TRY IT => Write back each entry precisely as it is given.

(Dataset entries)
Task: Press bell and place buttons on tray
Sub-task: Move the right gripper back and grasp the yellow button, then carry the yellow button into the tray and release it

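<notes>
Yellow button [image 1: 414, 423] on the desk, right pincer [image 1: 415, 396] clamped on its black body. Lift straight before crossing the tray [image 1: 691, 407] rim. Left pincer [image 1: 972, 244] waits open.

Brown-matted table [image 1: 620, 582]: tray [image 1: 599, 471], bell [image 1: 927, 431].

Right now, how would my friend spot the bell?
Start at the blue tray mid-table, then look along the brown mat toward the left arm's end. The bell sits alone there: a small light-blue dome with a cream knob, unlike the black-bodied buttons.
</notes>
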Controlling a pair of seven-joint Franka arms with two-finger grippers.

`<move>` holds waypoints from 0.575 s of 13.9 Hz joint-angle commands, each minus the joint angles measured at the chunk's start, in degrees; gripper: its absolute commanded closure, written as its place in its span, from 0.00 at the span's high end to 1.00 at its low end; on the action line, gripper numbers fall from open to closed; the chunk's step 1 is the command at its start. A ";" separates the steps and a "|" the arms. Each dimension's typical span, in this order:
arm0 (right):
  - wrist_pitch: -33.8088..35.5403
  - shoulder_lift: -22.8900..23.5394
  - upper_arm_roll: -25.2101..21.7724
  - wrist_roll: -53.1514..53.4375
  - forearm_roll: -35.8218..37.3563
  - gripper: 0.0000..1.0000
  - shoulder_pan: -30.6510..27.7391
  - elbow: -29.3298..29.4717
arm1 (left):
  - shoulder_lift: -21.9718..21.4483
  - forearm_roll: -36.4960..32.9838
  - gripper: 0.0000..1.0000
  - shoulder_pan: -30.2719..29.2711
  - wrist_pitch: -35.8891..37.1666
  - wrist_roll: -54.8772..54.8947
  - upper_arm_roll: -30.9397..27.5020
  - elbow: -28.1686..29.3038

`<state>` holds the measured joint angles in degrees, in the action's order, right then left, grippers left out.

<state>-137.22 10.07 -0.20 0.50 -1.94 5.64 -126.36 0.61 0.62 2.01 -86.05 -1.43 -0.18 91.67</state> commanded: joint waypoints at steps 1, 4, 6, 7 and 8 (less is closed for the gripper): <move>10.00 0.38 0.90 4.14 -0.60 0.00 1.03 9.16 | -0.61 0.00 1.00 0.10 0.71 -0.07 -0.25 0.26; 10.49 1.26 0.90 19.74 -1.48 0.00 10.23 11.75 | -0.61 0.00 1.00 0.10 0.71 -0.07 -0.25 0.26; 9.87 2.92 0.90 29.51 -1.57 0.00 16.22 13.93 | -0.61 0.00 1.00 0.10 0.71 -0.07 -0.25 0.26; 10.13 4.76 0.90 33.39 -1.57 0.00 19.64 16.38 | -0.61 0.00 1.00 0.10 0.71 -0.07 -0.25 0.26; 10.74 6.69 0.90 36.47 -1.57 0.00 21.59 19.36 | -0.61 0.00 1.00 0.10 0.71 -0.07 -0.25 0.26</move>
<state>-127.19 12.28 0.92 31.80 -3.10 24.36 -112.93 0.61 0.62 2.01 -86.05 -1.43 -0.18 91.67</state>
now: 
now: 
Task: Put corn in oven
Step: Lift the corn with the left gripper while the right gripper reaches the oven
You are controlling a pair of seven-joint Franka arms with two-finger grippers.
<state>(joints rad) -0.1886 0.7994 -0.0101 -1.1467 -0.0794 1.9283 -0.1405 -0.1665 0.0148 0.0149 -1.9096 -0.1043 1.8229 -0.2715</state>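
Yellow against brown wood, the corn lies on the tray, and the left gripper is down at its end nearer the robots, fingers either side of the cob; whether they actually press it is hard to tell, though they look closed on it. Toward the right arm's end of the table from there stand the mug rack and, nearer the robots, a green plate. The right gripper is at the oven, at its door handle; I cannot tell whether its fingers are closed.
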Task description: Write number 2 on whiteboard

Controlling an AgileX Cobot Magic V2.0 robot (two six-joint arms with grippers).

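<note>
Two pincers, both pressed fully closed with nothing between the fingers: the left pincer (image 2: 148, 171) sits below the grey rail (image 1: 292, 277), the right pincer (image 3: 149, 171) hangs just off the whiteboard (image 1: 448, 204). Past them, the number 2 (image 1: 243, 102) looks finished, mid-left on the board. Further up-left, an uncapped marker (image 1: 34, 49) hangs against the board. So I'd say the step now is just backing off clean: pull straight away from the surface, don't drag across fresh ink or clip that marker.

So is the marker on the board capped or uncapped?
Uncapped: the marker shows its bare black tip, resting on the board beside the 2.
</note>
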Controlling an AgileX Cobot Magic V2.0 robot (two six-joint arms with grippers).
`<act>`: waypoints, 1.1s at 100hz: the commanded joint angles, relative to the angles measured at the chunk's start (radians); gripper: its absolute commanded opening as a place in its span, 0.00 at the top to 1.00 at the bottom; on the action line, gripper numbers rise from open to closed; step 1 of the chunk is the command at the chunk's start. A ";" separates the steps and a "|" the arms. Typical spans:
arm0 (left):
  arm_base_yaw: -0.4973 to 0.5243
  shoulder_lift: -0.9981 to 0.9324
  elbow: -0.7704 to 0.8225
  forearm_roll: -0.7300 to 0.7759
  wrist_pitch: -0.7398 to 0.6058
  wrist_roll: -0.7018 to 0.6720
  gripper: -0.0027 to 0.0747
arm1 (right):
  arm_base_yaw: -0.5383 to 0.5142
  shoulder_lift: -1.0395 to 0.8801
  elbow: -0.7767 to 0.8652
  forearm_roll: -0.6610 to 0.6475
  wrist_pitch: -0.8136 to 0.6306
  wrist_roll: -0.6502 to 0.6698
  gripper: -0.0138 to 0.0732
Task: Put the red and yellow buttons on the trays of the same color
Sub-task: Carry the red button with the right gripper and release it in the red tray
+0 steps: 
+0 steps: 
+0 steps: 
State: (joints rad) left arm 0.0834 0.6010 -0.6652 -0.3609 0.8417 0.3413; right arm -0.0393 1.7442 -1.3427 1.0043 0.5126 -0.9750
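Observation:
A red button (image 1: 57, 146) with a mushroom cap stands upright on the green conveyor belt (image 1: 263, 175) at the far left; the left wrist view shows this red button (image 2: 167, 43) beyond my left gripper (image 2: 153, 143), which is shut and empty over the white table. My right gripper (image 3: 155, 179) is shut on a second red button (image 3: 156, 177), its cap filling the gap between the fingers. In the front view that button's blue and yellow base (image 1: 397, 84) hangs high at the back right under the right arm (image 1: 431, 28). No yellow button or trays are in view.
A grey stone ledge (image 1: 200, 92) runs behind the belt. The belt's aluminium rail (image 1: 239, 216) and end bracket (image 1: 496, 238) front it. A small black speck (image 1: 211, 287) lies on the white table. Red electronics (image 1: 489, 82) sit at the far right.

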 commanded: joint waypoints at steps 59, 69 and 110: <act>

EXPECTED ANSWER =>
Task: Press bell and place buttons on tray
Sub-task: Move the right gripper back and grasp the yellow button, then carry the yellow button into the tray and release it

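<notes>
Yellow button [image 1: 414, 423] on the desk, right pincer [image 1: 415, 396] clamped on its black body. Lift straight before crossing the tray [image 1: 691, 407] rim. Left pincer [image 1: 972, 244] waits open.

Brown-matted table [image 1: 620, 582]: tray [image 1: 599, 471], bell [image 1: 927, 431].

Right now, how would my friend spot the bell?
Start at the blue tray mid-table, then look along the brown mat toward the left arm's end. The bell sits alone there: a small light-blue dome with a cream knob, unlike the black-bodied buttons.
</notes>
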Controlling a pair of seven-joint Franka arms with two-finger grippers.

`<move>` holds waypoints from 0.575 s of 13.9 Hz joint-angle commands, each minus the joint angles measured at the chunk's start, in degrees; gripper: its absolute commanded closure, written as its place in its span, from 0.00 at the span's high end to 1.00 at its low end; on the action line, gripper numbers fall from open to closed; the chunk's step 1 is the command at its start. A ";" separates the steps and a "|" the arms. Each dimension's typical span, in this order:
arm0 (right):
  - wrist_pitch: -33.8088..35.5403
  - shoulder_lift: -22.8900..23.5394
  - upper_arm_roll: -25.2101..21.7724
  - wrist_roll: -53.1514..53.4375
  - forearm_roll: -35.8218..37.3563
  - gripper: 0.0000..1.0000
  - shoulder_pan: -30.6510..27.7391
  - elbow: -29.3298..29.4717
arm1 (left):
  - shoulder_lift: -21.9718..21.4483
  - forearm_roll: -36.4960..32.9838
  - gripper: 0.0000..1.0000
  - shoulder_pan: -30.2719..29.2711
  - wrist_pitch: -35.8891..37.1666
  - wrist_roll: -54.8772..54.8947
  - upper_arm_roll: -30.9397..27.5020
  - elbow: -28.1686..29.3038

`<state>` holds the measured joint angles in degrees, in the action's order, right then left, grippers left out.

<state>-137.22 10.07 -0.20 0.50 -1.94 5.64 -126.36 0.61 0.62 2.01 -86.05 -1.43 -0.18 91.67</state> commanded: joint waypoints at steps 1, 4, 6, 7 and 8 (less is closed for the gripper): <move>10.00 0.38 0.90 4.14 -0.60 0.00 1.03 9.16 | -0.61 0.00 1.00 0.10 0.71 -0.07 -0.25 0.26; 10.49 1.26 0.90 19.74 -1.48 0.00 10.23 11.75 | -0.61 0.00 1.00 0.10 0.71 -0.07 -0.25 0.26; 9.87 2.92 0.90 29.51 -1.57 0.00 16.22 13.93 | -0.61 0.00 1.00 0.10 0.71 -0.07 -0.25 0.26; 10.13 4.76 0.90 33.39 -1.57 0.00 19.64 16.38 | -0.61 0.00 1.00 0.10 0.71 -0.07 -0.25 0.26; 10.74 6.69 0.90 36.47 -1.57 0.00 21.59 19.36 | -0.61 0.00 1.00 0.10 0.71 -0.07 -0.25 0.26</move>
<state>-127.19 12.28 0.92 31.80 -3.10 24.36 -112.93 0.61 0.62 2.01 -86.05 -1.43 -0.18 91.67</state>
now: 
now: 
Task: Put corn in oven
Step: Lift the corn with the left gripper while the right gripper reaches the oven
You are controlling a pair of seven-joint Franka arms with two-finger grippers.
<state>(joints rad) -0.1886 0.7994 -0.0101 -1.1467 -0.0794 1.9283 -0.1405 -0.1665 0.0148 0.0149 -1.9096 -0.1043 1.8229 -0.2715</state>
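Yellow against brown wood, the corn lies on the tray, and the left gripper is down at its end nearer the robots, fingers either side of the cob; whether they actually press it is hard to tell, though they look closed on it. Toward the right arm's end of the table from there stand the mug rack and, nearer the robots, a green plate. The right gripper is at the oven, at its door handle; I cannot tell whether its fingers are closed.
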Task description: Write number 2 on whiteboard

Controlling an AgileX Cobot Magic V2.0 robot (two six-joint arms with grippers).

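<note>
Two pincers, both pressed fully closed with nothing between the fingers: the left pincer (image 2: 148, 171) sits below the grey rail (image 1: 292, 277), the right pincer (image 3: 149, 171) hangs just off the whiteboard (image 1: 448, 204). Past them, the number 2 (image 1: 243, 102) looks finished, mid-left on the board. Further up-left, an uncapped marker (image 1: 34, 49) hangs against the board. So I'd say the step now is just backing off clean: pull straight away from the surface, don't drag across fresh ink or clip that marker.

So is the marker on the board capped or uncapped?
Uncapped: the marker shows its bare black tip, resting on the board beside the 2.
</note>
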Controlling an AgileX Cobot Magic V2.0 robot (two six-joint arms with grippers).
`<act>`: waypoints, 1.1s at 100hz: the commanded joint angles, relative to the angles measured at the chunk's start (radians); gripper: its absolute commanded opening as a place in its span, 0.00 at the top to 1.00 at the bottom; on the action line, gripper numbers rise from open to closed; step 1 of the chunk is the command at the chunk's start. A ";" separates the steps and a "|" the arms. Typical spans:
arm0 (left):
  arm_base_yaw: -0.4973 to 0.5243
  shoulder_lift: -0.9981 to 0.9324
  elbow: -0.7704 to 0.8225
  forearm_roll: -0.7300 to 0.7759
  wrist_pitch: -0.7398 to 0.6058
  wrist_roll: -0.7018 to 0.6720
  gripper: -0.0027 to 0.0747
arm1 (right):
  arm_base_yaw: -0.5383 to 0.5142
  shoulder_lift: -1.0395 to 0.8801
  elbow: -0.7767 to 0.8652
  forearm_roll: -0.6610 to 0.6475
  wrist_pitch: -0.8136 to 0.6306
  wrist_roll: -0.6502 to 0.6698
  gripper: -0.0138 to 0.0732
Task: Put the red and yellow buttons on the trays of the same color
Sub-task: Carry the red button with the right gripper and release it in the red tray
+0 steps: 
+0 steps: 
+0 steps: 
State: (joints rad) left arm 0.0834 0.6010 -0.6652 -0.3609 0.8417 0.3413; right arm -0.0393 1.7442 -1.3427 1.0043 0.5126 -0.9750
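Observation:
A red button (image 1: 57, 146) with a mushroom cap stands upright on the green conveyor belt (image 1: 263, 175) at the far left; the left wrist view shows this red button (image 2: 167, 43) beyond my left gripper (image 2: 153, 143), which is shut and empty over the white table. My right gripper (image 3: 155, 179) is shut on a second red button (image 3: 156, 177), its cap filling the gap between the fingers. In the front view that button's blue and yellow base (image 1: 397, 84) hangs high at the back right under the right arm (image 1: 431, 28). No yellow button or trays are in view.
A grey stone ledge (image 1: 200, 92) runs behind the belt. The belt's aluminium rail (image 1: 239, 216) and end bracket (image 1: 496, 238) front it. A small black speck (image 1: 211, 287) lies on the white table. Red electronics (image 1: 489, 82) sit at the far right.
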
 commanded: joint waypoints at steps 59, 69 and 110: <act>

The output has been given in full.